**Information:**
[Start of section]
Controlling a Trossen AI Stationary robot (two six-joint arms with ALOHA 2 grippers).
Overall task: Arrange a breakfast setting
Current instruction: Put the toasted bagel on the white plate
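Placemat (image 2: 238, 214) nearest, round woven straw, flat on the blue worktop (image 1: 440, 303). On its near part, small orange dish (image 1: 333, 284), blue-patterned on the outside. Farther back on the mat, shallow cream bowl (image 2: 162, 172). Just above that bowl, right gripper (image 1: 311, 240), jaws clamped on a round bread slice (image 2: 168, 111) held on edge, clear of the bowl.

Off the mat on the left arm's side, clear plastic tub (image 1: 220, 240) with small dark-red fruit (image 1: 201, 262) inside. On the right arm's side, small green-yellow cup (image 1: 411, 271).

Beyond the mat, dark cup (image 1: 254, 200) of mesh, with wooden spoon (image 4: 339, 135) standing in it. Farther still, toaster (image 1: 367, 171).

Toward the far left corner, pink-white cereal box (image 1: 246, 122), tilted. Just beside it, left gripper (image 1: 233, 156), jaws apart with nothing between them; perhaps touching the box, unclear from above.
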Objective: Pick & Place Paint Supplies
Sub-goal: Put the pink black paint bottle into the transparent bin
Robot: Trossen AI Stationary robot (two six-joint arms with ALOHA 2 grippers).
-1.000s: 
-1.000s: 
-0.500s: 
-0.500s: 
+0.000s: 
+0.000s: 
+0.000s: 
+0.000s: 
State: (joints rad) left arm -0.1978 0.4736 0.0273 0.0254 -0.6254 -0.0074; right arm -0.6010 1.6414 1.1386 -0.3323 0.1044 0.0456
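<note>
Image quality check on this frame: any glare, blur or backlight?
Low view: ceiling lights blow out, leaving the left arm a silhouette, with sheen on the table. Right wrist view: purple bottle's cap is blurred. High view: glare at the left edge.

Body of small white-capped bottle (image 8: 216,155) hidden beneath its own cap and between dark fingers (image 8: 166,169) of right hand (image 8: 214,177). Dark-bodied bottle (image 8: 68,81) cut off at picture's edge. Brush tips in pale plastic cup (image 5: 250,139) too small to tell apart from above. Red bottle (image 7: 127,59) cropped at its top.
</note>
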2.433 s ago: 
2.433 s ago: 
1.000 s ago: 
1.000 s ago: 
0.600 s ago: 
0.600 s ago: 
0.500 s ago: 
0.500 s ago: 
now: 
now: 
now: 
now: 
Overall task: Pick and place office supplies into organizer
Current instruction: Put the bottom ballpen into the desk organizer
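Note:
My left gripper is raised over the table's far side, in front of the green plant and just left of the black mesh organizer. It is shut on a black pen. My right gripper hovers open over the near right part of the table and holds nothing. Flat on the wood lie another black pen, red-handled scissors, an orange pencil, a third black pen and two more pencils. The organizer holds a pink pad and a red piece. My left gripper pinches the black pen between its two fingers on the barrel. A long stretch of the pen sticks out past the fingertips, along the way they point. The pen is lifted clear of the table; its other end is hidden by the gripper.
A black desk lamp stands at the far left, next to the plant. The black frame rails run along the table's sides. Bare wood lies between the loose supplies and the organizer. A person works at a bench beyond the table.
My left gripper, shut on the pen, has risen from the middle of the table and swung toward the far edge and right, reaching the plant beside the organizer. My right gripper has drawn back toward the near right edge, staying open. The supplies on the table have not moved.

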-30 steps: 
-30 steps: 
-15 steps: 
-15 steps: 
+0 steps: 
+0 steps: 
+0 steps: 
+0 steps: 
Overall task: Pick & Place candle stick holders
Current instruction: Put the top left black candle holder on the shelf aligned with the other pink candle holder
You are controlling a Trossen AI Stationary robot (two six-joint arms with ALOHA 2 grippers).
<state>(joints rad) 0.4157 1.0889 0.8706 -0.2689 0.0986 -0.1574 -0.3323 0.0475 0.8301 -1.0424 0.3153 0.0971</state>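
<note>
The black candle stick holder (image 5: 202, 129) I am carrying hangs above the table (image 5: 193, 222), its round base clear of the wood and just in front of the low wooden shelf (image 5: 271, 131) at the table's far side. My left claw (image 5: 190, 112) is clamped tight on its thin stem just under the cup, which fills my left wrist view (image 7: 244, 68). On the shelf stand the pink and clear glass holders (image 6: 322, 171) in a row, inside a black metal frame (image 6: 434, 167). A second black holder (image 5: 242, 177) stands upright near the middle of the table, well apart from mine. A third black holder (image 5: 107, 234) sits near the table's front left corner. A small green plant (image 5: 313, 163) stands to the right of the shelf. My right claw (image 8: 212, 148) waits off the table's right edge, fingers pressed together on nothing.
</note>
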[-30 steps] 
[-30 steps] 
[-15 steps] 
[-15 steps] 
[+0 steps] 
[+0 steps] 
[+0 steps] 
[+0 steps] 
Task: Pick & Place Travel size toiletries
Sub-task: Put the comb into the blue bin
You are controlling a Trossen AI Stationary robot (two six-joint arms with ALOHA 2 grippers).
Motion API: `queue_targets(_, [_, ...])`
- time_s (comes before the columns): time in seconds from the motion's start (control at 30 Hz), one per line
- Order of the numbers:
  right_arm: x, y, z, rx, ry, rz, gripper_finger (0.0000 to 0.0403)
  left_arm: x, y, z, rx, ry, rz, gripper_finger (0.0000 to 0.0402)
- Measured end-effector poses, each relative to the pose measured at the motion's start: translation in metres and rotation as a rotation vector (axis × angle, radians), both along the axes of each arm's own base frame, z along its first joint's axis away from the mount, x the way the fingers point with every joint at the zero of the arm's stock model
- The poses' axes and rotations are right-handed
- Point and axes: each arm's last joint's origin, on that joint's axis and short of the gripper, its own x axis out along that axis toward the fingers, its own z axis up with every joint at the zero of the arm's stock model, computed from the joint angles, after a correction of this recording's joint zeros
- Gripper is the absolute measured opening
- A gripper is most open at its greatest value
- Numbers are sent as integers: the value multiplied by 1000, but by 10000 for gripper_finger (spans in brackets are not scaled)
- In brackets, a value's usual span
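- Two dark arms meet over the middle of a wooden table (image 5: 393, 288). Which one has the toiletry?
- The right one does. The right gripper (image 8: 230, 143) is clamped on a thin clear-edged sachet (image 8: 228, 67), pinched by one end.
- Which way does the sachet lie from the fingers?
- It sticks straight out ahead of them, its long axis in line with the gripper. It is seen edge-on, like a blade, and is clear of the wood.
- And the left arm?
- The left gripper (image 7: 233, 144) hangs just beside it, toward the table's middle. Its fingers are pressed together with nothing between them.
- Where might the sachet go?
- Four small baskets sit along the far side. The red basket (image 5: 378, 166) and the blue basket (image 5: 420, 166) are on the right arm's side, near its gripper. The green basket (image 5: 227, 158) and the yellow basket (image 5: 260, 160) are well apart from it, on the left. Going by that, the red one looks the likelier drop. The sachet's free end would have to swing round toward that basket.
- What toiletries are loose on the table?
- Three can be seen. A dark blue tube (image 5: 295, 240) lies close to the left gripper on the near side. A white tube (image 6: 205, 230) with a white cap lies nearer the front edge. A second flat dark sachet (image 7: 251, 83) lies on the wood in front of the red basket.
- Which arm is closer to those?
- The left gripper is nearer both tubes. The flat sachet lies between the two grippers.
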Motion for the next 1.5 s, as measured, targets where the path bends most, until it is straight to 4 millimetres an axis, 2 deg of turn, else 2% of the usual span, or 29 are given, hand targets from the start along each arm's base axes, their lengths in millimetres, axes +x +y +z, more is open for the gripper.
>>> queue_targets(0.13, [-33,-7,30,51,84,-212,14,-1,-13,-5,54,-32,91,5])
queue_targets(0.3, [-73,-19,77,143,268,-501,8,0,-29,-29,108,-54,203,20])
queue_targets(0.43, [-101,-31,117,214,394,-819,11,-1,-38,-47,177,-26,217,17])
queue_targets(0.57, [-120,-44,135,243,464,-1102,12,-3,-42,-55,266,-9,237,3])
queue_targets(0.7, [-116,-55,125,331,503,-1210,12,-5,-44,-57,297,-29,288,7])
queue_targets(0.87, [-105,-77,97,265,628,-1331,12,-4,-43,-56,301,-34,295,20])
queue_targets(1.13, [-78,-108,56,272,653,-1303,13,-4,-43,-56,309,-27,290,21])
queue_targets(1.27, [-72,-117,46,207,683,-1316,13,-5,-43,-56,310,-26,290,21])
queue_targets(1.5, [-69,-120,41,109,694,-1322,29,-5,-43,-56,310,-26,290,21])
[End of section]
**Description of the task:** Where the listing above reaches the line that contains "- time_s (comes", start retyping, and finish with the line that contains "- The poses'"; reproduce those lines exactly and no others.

**Written solution:**
- time_s (comes before the columns): time in seconds from the motion's start (control at 30 Hz), one per line
- Order of the numbers:
  right_arm: x, y, z, rx, ry, rz, gripper_finger (0.0000 to 0.0403)
  left_arm: x, y, z, rx, ry, rz, gripper_finger (0.0000 to 0.0402)
- Measured end-effector poses, each relative to the pose measured at the motion's start: translation in metres and rotation as a rotation vector (axis × angle, radians), both along the axes of each arm's own base frame, z along its first joint's axis away from the mount, x the way the fingers point with every joint at the zero of the arm's stock model
- The poses' axes and rotations are right-handed

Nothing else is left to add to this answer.